Please note that an European Union directive is not a law, it is a compulsory guideline to single countries lawmakers; it is enforced by local laws in single countries, so its application is never immediate as each single parliament must issue an application law, and sometimes national laws get to differ in important matters left undecided in the directive

For an overview of this matter:
http://en.wikipedia.org/wiki/Directive_ ... protection

(However, the whole directive has been reworded; the version now enforced at present is 2006/116/EC, text at:
http://eur-lex.europa.eu/smartapi/cgi/s ... hett&lg=en

see article 5 for critical editions.)

About the Wilkens edition, I have not compared it extensively against the Ratz edition, but it looks that the major difference is the question of the double bass solo. Early editions consider this passage as a real solo, Wilkens says it should be considered as a "collective solo" by the whole double bass section. This is never done in performance, however.

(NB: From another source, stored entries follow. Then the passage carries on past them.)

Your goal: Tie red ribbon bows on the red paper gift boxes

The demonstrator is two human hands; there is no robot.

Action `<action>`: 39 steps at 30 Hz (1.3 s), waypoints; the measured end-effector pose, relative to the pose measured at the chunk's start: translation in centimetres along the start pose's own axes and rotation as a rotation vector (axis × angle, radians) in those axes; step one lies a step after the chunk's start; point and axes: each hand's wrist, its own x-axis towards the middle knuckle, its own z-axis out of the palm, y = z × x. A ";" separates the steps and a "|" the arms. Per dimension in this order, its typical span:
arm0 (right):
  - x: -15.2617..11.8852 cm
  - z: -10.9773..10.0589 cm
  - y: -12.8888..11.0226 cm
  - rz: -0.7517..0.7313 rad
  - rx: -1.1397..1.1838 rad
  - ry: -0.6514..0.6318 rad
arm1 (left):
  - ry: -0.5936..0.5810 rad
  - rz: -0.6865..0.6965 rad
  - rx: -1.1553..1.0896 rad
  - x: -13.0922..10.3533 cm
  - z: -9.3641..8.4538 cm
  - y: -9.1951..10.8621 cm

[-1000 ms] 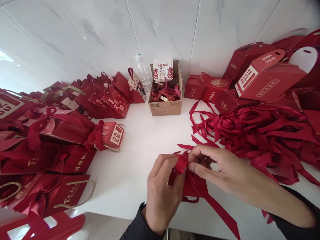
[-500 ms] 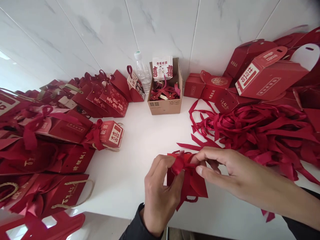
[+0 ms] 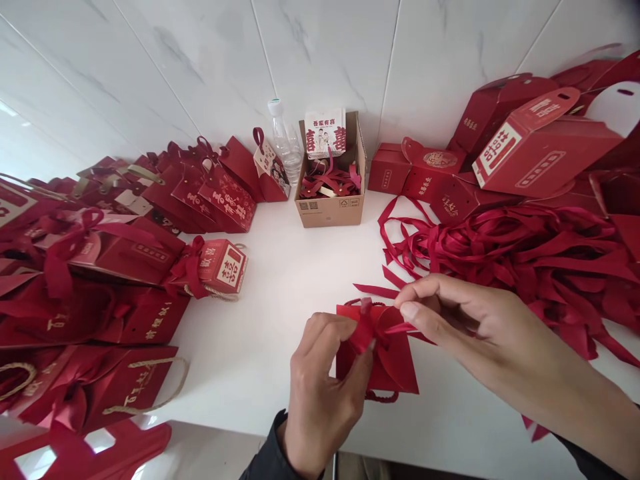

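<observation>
A small red gift box (image 3: 403,363) with dark red rope handles lies on the white table in front of me. Around its top runs a red ribbon (image 3: 367,330), partly looped at the middle. My left hand (image 3: 327,380) is closed, thumb and fingers pinching the ribbon loop over the box. To the right, my right hand (image 3: 450,320) is also closed, thumb and forefinger pressed together. A ribbon strip runs from the knot under this hand, where its far part is hidden by the fingers.
Tied gift boxes (image 3: 135,260) crowd the table's left side. A cardboard box (image 3: 330,212) with ribbon pieces and cards stands near the wall beside a plastic bottle (image 3: 285,137). Loose red ribbons (image 3: 510,247) are heaped on the right, with more red boxes (image 3: 550,157) behind.
My right hand has drawn away from the knot, slightly up and right, and a ribbon strip shows between them. My left hand keeps its pinch, shifted slightly right.
</observation>
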 end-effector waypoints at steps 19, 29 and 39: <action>-2.1 -1.6 3.3 -0.010 -0.355 -0.029 | 0.310 -0.871 -0.840 -2.4 -1.5 -1.6; -2.4 0.7 4.4 -0.078 -0.357 0.109 | 0.125 -0.547 -0.179 -4.2 0.4 0.4; -2.7 1.1 3.2 -0.037 -0.235 0.046 | 0.054 -0.292 -0.001 -2.7 -0.8 0.2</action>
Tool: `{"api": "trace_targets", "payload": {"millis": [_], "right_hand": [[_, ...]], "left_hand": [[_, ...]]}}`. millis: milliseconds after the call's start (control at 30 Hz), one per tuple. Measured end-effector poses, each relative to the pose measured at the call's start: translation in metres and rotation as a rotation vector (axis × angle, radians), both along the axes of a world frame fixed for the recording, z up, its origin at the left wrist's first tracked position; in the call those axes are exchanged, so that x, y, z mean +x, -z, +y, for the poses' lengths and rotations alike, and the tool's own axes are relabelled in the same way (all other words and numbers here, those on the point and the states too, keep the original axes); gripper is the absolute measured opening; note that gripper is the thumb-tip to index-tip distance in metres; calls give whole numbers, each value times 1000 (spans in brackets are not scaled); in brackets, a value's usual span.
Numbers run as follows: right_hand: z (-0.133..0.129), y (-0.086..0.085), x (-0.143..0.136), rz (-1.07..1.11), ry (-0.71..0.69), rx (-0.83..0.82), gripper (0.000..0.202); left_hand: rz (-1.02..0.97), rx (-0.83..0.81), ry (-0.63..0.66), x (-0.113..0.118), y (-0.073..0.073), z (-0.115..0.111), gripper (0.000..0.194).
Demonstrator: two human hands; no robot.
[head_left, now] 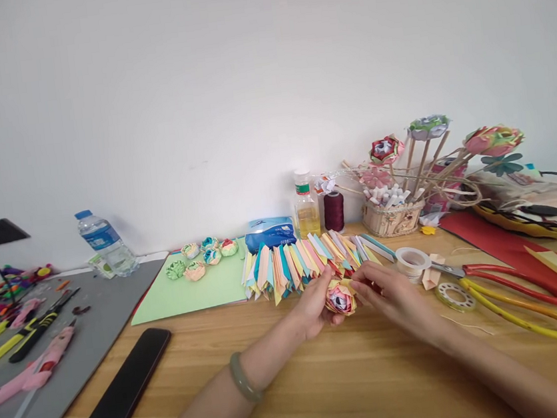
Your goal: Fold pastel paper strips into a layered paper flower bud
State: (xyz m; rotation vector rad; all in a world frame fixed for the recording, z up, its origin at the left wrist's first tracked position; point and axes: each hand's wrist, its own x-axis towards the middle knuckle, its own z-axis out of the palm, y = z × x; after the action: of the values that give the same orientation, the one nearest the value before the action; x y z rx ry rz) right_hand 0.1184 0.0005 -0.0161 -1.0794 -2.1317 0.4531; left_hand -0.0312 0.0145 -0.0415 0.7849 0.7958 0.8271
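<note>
A paper flower (340, 298) in pink, yellow and white sits in my left hand (314, 307), whose fingers close around its left side and underside. From the right, my right hand (381, 288) pinches at the flower's yellow outer edge; its fingertips are partly hidden. Just behind both hands lies a wide row of folded paper strips (280, 272) in several pastel colours. Farther left, several small finished paper flowers (195, 270) rest on a light green sheet (163, 302).
Scissors (513, 286) with red and yellow handles lie at right, near tape rolls (412, 262). A basket (393, 218) with flowers on sticks stands behind. An oil bottle (307, 209) and thread spool (334, 212) stand by the wall. A black phone (125, 391) lies left.
</note>
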Motion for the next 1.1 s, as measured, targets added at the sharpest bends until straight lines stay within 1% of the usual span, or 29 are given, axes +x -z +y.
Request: {"api": "trace_targets", "payload": {"millis": [133,200,267,333,400,500,633,767,833,933,1100], "right_hand": [[3,2,4,-60,41,14,35],[3,1,6,-37,74,23,32],[2,-1,7,-11,87,30,24],[1,-3,6,-3,52,11,20],[0,-5,5,8,1,-36,21],[2,-6,4,84,-34,-160,24],[7,-4,6,247,-75,-380,22],[11,1,7,464,-105,-769,25],[12,3,6,514,-129,-900,27],[13,7,5,539,-164,-969,29],[13,11,5,629,-198,-1061,30]], "left_hand": [[21,28,-2,1,2,0,46],[29,26,-11,1,1,0,46],[34,25,-8,1,0,-1,47],[42,29,-7,1,0,-1,47],[57,33,-12,2,-1,-1,48],[67,40,-11,1,-1,-1,50],[84,57,-11,1,0,0,50],[110,68,20,1,1,-1,52],[136,69,36,1,0,-1,53],[161,71,46,2,-1,-2,53],[121,45,60,0,-2,0,50]]}}
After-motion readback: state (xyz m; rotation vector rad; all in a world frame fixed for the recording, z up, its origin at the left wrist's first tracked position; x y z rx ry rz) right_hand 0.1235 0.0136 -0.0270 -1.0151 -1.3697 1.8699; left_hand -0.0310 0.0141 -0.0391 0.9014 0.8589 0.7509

I will have a look, when I get some time, to the differences between the 1906 and the Ratz edition. The last time I tried to study the question I simple got tired of noting differences - phrases moved from violins to flutes or from horns to tubas. This has a practical meaning - the 1906 (Dover) scores matches the Kalmus performance material. One of the world major conductors uses this edition, while virtually all other conductors use the Universal. Sometimes, when performing the symphony with different conductors even at a short time distance, I must get two different orchestra materials.